Give back only the lines in the records below from the one with "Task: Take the" to the one with "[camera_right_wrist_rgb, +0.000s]", both inclusive, word for word.

-------- Task material --------

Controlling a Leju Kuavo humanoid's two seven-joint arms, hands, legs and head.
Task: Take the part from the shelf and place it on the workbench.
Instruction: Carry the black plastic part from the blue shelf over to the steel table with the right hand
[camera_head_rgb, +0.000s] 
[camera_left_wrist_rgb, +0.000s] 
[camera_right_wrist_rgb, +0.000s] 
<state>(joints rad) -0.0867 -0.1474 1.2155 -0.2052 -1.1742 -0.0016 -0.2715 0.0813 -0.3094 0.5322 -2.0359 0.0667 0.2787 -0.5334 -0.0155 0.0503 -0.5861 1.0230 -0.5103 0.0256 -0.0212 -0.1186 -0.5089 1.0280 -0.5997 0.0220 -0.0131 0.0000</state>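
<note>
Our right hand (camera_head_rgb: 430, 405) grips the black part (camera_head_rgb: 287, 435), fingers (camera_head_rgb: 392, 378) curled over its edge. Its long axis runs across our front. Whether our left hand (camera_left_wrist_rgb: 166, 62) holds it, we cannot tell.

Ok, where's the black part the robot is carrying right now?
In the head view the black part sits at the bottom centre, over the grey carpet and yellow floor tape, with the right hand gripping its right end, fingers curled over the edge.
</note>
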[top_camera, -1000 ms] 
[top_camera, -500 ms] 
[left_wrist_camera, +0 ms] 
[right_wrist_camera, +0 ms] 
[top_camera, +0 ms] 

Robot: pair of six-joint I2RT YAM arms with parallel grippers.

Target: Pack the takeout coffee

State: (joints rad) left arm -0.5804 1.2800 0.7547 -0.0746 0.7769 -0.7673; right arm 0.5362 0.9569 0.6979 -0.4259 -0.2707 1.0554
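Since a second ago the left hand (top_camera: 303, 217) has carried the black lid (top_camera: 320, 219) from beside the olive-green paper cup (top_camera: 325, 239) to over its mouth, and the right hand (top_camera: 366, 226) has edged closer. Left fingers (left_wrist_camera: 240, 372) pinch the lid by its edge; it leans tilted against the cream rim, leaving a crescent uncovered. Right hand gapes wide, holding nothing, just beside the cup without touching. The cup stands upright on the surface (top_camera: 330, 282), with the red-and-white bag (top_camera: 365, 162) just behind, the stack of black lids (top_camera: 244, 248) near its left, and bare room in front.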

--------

• **Exercise solution**:
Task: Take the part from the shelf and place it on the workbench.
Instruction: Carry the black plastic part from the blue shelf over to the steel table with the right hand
[camera_head_rgb, +0.000s] 
[camera_left_wrist_rgb, +0.000s] 
[camera_right_wrist_rgb, +0.000s] 

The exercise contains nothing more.